__WORK INSTRUCTION__
Reproduce only the top of the records, down to and including the line containing "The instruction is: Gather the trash".

__GIVEN RECORDS__
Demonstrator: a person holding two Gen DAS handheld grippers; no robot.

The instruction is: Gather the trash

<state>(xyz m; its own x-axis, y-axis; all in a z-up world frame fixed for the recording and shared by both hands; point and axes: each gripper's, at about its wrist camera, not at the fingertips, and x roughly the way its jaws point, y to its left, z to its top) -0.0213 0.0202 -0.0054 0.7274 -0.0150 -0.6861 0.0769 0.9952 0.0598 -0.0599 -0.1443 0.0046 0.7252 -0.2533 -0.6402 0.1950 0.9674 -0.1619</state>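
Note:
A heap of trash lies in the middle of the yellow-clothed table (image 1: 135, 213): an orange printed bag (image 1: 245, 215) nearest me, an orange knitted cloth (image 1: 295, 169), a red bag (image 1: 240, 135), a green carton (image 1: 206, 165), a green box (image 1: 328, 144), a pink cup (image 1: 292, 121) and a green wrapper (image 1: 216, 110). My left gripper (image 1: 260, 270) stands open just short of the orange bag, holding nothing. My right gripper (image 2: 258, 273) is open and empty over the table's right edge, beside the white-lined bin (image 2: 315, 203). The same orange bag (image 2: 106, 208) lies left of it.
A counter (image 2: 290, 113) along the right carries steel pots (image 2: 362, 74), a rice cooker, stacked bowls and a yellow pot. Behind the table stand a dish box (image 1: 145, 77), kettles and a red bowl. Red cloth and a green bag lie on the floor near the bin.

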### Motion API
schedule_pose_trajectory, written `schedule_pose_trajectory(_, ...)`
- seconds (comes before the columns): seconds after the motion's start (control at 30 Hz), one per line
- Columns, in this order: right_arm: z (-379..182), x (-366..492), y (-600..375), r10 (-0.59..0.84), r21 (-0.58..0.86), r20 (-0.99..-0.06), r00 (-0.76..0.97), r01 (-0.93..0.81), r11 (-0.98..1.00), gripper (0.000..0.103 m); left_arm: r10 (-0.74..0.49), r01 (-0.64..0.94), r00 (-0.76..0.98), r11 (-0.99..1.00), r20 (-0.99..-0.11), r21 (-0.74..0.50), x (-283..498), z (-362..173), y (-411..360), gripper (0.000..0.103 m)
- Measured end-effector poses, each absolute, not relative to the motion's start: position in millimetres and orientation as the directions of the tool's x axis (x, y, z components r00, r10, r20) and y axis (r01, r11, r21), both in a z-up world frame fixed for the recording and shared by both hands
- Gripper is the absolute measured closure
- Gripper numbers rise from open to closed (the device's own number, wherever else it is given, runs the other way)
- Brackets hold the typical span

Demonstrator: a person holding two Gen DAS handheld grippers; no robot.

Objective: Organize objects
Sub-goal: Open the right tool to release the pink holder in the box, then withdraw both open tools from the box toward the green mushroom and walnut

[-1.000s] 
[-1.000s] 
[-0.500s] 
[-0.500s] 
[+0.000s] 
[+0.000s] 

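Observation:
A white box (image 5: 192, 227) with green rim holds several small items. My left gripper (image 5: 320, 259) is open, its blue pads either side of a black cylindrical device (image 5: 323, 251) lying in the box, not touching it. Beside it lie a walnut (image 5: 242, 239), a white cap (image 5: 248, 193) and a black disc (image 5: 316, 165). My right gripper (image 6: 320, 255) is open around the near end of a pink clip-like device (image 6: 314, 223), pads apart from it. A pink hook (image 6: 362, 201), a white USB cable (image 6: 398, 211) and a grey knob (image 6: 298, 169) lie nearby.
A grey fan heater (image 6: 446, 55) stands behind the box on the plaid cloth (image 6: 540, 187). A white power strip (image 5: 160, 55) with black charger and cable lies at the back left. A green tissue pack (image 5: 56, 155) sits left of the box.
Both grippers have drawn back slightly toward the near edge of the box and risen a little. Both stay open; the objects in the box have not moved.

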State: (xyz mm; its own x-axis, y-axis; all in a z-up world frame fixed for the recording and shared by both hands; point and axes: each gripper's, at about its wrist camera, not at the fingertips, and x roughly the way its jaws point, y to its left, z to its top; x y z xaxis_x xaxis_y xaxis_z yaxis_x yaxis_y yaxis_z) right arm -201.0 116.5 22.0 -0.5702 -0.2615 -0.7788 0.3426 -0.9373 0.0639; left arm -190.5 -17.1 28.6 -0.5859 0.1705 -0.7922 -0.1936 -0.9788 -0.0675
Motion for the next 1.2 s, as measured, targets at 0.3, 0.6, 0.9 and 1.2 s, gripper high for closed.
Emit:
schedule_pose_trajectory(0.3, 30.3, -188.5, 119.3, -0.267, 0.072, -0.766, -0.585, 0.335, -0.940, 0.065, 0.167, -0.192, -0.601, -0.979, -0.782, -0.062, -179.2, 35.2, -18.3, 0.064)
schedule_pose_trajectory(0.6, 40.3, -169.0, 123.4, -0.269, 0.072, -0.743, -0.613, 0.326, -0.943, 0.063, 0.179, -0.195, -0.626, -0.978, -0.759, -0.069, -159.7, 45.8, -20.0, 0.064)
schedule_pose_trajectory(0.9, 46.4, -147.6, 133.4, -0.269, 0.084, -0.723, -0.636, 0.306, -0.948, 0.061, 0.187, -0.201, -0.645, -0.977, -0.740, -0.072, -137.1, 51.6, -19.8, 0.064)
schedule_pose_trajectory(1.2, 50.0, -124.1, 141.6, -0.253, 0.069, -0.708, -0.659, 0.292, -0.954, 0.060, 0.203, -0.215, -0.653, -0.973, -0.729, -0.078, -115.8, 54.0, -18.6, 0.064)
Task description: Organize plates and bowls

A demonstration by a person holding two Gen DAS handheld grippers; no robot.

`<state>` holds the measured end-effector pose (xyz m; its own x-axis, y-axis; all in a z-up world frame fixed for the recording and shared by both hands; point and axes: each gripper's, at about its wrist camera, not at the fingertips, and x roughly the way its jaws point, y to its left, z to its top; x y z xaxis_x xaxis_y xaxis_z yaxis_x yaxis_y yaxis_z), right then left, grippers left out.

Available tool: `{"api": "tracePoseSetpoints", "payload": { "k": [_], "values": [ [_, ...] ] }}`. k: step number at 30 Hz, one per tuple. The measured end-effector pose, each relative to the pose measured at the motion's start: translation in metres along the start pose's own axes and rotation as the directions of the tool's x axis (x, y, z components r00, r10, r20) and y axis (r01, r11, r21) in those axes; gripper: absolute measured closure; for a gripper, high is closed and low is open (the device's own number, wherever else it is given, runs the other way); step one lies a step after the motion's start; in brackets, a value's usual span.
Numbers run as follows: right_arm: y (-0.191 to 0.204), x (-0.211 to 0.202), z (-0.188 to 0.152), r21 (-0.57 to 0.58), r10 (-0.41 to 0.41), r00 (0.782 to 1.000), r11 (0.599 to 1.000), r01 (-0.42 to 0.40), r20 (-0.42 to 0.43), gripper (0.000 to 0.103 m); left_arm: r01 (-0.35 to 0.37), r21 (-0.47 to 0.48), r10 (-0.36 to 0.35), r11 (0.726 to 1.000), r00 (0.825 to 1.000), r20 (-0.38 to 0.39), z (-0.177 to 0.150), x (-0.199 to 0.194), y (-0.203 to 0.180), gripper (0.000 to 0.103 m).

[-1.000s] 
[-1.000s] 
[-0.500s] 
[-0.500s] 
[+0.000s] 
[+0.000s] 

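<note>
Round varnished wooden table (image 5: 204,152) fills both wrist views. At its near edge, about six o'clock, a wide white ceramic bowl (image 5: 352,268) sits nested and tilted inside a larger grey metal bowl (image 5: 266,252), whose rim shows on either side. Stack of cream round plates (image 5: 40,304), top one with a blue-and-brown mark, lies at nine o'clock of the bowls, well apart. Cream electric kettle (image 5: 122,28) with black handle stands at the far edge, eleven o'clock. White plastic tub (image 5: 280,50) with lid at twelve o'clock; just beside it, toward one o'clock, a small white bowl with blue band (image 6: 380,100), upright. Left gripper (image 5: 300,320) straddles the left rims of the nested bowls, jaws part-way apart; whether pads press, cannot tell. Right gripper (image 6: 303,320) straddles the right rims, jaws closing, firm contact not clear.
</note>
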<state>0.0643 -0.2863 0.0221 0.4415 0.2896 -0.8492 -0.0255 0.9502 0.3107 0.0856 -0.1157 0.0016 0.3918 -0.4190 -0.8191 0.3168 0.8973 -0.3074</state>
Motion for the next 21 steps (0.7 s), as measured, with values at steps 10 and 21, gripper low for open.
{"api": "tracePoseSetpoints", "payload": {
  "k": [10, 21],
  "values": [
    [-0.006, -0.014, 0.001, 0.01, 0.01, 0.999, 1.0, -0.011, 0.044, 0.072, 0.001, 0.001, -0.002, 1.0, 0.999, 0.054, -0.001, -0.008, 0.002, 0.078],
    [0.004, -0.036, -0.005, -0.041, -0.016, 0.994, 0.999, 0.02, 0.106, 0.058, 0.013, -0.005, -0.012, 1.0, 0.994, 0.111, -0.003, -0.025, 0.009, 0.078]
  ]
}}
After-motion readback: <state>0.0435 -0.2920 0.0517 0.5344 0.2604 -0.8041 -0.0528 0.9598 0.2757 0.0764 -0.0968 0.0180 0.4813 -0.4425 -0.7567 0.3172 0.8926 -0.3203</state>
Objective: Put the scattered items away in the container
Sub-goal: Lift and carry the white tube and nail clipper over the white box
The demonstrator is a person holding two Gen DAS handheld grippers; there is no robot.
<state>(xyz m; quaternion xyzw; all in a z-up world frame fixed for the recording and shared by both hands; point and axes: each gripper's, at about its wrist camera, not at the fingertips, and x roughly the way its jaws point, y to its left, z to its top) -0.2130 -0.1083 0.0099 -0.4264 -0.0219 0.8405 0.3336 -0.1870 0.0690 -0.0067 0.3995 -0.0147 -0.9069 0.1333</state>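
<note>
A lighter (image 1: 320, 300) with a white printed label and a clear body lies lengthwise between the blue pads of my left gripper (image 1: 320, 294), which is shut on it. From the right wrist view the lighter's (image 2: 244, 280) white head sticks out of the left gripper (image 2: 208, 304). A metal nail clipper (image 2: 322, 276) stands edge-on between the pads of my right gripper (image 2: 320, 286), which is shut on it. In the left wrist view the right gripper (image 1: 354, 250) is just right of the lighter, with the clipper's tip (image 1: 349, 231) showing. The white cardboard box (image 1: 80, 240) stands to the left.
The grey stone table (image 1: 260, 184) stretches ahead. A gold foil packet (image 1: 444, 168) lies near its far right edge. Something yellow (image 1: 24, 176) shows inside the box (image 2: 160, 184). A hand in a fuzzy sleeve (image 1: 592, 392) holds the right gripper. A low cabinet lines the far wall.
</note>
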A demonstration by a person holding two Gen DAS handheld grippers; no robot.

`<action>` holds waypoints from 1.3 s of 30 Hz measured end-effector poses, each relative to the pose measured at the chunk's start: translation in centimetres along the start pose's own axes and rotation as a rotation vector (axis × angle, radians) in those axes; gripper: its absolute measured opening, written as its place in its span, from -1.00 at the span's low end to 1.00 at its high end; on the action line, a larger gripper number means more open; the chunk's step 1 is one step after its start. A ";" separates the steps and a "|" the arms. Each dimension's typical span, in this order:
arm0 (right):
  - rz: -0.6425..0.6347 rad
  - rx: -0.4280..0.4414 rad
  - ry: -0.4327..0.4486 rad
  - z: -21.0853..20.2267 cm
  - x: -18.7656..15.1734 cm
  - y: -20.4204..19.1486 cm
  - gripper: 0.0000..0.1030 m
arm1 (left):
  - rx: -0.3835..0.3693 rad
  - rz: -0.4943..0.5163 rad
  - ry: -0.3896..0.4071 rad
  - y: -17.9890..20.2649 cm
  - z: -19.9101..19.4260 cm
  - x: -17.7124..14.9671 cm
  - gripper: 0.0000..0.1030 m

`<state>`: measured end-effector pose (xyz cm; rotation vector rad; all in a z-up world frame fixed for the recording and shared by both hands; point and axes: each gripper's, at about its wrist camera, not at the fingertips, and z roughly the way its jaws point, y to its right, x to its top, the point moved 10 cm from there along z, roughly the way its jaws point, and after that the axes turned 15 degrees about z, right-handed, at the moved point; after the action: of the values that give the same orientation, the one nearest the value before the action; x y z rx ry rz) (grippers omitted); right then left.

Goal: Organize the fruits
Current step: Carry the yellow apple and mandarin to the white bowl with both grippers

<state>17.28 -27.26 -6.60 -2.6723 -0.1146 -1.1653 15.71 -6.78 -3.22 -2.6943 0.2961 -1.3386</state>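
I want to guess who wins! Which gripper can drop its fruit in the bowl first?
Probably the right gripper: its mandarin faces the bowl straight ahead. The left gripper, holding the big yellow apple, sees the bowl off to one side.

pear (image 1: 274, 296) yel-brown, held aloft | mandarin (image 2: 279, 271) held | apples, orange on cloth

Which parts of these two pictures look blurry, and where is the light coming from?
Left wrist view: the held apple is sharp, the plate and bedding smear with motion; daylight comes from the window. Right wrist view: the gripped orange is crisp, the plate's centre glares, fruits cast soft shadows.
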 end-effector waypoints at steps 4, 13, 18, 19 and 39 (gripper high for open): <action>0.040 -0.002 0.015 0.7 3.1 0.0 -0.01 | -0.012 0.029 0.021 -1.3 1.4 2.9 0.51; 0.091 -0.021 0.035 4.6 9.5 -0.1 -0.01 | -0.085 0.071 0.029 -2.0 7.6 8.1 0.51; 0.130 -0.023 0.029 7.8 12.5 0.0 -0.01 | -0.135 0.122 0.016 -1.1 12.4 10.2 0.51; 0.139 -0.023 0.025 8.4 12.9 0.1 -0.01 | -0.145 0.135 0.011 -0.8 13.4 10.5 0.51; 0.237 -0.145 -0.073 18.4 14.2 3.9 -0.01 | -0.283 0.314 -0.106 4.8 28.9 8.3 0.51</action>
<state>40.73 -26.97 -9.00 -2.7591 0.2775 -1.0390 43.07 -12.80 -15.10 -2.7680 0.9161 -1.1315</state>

__EXERCISE ANSWER__
Demonstrator: a person holding two Gen DAS handheld grippers; no robot.

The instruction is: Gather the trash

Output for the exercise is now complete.